Copy out every line from the records that includes "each".

** Opening Information shown block **

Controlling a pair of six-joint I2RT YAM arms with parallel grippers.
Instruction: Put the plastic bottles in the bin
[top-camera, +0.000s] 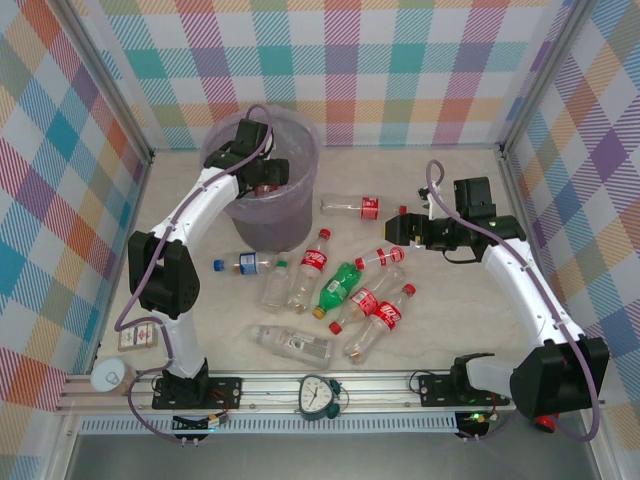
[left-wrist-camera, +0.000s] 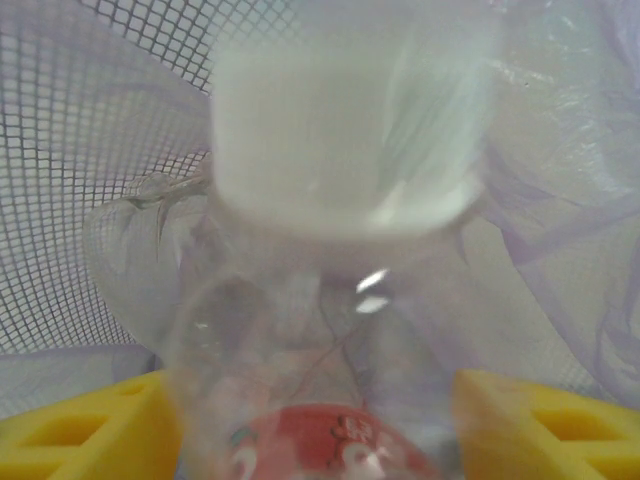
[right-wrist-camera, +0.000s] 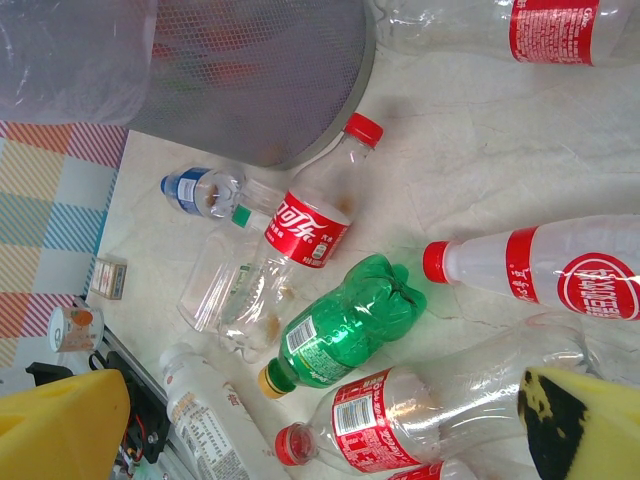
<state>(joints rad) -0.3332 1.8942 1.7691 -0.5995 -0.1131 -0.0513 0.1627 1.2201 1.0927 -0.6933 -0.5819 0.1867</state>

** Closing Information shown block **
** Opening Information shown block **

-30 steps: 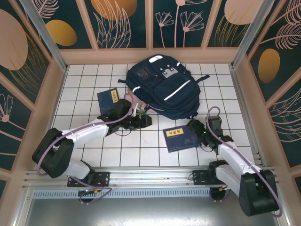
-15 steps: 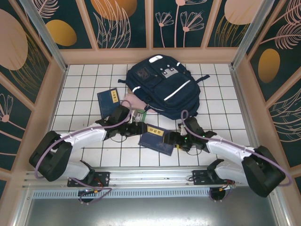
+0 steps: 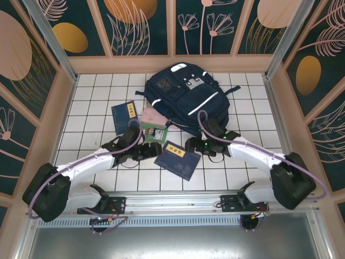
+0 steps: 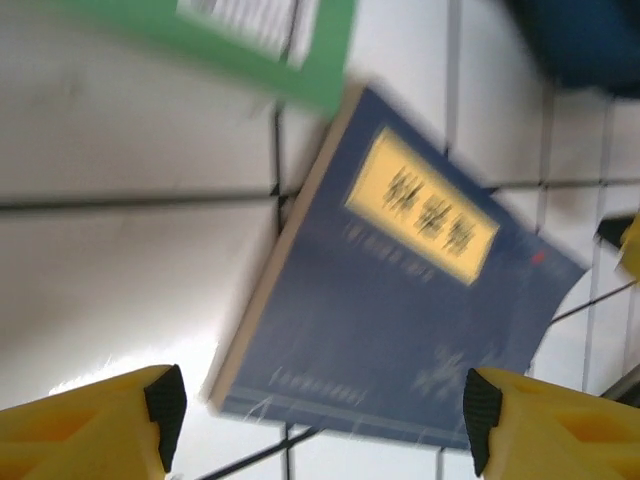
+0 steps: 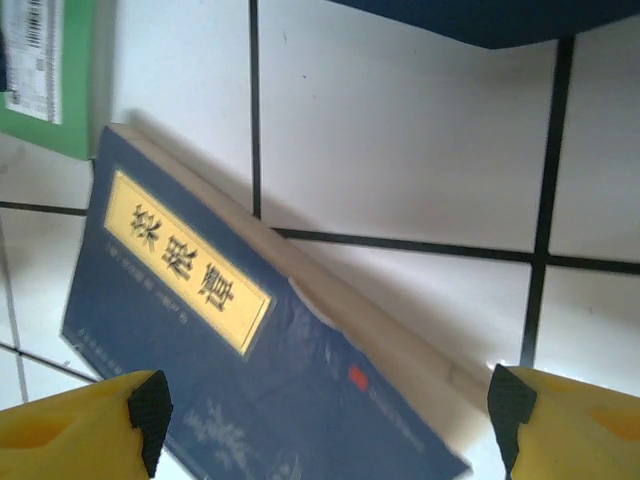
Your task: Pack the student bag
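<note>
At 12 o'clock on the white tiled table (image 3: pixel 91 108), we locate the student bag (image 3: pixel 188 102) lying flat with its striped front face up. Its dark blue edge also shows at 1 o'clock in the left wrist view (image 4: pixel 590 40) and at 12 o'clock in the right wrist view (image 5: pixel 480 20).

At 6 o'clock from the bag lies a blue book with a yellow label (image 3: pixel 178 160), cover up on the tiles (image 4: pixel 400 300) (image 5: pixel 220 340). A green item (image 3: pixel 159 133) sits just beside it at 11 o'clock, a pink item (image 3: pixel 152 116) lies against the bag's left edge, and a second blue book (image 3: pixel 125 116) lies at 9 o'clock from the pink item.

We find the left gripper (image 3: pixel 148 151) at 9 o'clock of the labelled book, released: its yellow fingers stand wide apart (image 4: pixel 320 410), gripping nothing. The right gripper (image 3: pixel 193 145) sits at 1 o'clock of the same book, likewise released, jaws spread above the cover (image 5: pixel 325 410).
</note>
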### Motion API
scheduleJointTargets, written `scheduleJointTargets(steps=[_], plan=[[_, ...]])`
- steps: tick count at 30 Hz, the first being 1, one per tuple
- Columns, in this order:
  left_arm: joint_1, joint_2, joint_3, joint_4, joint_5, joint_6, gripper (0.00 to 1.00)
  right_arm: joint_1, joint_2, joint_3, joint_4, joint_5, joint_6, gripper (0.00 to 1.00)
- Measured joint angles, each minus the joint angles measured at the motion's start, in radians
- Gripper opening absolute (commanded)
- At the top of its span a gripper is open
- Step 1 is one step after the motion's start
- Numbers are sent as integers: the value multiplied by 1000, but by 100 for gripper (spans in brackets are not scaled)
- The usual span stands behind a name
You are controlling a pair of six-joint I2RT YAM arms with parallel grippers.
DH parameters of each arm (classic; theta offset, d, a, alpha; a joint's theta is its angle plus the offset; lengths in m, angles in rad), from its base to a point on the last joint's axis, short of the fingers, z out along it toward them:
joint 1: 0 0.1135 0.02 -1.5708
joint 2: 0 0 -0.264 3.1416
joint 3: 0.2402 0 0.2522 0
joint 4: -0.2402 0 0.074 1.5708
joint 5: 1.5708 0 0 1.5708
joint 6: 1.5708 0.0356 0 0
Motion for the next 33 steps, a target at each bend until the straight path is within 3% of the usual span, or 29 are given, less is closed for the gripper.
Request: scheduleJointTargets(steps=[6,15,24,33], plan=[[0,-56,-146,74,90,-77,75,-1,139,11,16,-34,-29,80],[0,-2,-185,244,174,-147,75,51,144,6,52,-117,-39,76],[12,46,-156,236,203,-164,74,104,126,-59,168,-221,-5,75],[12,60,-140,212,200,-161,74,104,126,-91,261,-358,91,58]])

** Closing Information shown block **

§ Exercise response
- Measured joint angles, each minus the joint angles measured at the motion's start, in radians
DH parameters of each arm (classic; theta offset, d, a, alpha; a joint's theta is its angle plus the offset; lengths in m, angles in rad), from its base to a point on the last joint's axis, short of the fingers, z out along it toward them:
Motion for the next 33 steps, a target at each bend until the straight path is within 3% of the usual span, or 29 are given, less is closed for the gripper.

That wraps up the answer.